### WHAT YOU HAVE TO DO:
From the listing below, copy only the lines running from the line that contains "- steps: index" to the line that contains "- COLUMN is", both included.

### DATA SECTION:

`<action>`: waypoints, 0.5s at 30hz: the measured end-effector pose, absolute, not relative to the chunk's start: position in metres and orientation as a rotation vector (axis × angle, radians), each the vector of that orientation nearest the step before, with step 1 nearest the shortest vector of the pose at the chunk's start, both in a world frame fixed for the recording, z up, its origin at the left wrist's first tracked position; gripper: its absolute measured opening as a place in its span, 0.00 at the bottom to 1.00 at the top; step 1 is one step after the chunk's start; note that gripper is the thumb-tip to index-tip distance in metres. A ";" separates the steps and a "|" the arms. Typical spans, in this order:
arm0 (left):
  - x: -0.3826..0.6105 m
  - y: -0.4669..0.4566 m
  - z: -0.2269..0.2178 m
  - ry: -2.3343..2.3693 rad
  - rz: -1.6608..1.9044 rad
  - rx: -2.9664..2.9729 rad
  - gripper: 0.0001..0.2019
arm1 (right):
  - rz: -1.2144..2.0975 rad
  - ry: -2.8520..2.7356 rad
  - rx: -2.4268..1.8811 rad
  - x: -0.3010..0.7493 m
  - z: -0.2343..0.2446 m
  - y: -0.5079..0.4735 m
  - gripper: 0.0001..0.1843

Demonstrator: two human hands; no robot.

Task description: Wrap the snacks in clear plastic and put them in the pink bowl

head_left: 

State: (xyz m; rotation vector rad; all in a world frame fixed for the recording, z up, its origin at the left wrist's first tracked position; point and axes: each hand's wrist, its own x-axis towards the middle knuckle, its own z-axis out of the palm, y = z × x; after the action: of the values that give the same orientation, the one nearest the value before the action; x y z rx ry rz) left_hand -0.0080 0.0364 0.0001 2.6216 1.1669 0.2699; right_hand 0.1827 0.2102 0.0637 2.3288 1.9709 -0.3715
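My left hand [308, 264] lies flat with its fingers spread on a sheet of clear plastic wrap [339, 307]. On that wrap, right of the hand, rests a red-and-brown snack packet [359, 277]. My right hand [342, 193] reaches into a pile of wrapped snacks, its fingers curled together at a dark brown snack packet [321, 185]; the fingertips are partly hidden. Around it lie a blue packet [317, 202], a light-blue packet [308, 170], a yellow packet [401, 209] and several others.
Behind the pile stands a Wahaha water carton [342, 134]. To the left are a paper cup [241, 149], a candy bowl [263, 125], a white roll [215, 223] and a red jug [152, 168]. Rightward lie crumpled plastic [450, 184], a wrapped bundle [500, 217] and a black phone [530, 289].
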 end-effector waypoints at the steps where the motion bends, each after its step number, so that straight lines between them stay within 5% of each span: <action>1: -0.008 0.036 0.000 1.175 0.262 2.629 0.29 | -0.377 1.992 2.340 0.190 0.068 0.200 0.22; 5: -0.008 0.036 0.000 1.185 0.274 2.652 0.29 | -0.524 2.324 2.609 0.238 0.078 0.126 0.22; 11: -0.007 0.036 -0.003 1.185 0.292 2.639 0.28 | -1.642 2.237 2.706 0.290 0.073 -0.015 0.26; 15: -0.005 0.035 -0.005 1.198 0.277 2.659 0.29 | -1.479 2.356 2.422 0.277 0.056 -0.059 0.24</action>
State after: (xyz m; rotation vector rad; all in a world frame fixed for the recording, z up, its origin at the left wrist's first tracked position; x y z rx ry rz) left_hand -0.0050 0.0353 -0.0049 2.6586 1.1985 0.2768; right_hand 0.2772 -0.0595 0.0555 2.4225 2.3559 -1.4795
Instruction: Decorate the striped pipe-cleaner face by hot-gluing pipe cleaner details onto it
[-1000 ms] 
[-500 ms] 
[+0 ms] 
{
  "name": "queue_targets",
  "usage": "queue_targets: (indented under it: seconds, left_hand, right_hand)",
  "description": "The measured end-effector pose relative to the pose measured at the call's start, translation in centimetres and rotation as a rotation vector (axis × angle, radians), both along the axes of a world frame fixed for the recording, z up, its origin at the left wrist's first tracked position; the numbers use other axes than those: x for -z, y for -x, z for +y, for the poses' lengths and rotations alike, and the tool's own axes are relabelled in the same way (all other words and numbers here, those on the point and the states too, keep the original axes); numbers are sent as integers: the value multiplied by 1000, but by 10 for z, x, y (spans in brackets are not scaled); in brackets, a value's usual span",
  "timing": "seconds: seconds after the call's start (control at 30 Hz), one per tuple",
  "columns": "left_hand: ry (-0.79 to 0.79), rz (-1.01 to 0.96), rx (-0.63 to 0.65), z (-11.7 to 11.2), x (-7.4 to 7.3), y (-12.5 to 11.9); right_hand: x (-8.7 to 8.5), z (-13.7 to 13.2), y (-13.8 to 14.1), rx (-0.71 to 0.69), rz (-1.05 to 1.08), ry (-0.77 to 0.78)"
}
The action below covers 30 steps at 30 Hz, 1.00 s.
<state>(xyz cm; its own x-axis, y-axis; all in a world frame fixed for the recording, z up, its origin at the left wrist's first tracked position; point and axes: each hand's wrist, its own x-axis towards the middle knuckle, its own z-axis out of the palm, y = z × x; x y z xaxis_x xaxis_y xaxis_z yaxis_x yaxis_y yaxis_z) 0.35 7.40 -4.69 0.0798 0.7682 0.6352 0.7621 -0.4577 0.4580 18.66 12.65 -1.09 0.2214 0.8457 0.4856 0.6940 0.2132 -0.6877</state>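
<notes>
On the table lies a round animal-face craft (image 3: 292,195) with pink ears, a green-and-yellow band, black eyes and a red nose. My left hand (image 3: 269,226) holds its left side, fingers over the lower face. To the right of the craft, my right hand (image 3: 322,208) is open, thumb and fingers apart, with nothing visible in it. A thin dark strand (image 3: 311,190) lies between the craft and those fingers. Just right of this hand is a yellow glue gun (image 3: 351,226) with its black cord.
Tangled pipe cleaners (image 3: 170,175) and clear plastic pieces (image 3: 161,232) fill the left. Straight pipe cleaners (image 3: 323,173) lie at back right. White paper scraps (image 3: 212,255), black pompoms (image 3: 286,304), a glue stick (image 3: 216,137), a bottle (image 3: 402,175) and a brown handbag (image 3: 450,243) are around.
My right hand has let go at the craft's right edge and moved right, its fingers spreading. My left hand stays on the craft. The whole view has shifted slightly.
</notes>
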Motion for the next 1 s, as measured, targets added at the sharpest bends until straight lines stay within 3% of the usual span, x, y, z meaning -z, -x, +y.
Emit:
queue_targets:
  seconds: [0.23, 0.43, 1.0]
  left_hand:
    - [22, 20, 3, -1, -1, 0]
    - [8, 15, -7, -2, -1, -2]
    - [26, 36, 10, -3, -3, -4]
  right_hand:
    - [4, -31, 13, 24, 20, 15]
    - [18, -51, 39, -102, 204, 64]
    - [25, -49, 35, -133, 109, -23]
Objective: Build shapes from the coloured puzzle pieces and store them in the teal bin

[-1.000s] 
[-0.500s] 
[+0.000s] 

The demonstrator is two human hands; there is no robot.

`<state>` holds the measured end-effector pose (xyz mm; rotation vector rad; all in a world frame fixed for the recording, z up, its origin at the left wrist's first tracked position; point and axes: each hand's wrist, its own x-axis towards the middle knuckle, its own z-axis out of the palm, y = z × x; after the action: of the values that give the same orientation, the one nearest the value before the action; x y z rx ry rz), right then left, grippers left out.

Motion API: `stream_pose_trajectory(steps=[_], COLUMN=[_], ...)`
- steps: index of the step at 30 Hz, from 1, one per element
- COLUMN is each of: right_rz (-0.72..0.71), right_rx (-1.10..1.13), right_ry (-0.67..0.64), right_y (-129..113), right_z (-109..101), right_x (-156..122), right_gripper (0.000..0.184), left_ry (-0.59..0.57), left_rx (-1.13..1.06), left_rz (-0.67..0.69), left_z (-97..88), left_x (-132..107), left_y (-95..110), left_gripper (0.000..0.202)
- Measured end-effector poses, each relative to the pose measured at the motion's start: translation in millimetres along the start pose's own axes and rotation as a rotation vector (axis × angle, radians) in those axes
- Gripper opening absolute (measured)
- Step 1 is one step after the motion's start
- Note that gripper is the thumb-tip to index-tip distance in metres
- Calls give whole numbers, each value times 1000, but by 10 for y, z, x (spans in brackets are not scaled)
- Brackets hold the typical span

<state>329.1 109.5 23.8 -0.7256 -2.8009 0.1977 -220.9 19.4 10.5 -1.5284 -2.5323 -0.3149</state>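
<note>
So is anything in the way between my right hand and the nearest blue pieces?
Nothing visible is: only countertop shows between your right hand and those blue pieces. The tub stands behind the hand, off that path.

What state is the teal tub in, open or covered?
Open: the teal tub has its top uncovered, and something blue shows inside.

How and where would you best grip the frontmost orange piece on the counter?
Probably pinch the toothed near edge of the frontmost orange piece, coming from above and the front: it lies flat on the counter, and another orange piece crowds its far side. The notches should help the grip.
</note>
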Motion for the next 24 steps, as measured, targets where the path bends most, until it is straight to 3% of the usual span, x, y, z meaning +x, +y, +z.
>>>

### RESULT OF THIS TASK:
- steps: index of the step at 30 Hz, from 1, one per element
- COLUMN is each of: right_rz (-0.72..0.71), right_rx (-1.10..1.13), right_ry (-0.67..0.64), right_y (-129..113), right_z (-109..101), right_x (-156..122), right_gripper (0.000..0.184), left_ry (-0.59..0.57), left_rx (-1.13..1.06), left_rz (-0.67..0.69), left_z (-97..88), left_x (-132..107), left_y (-95..110), left_gripper (0.000..0.202)

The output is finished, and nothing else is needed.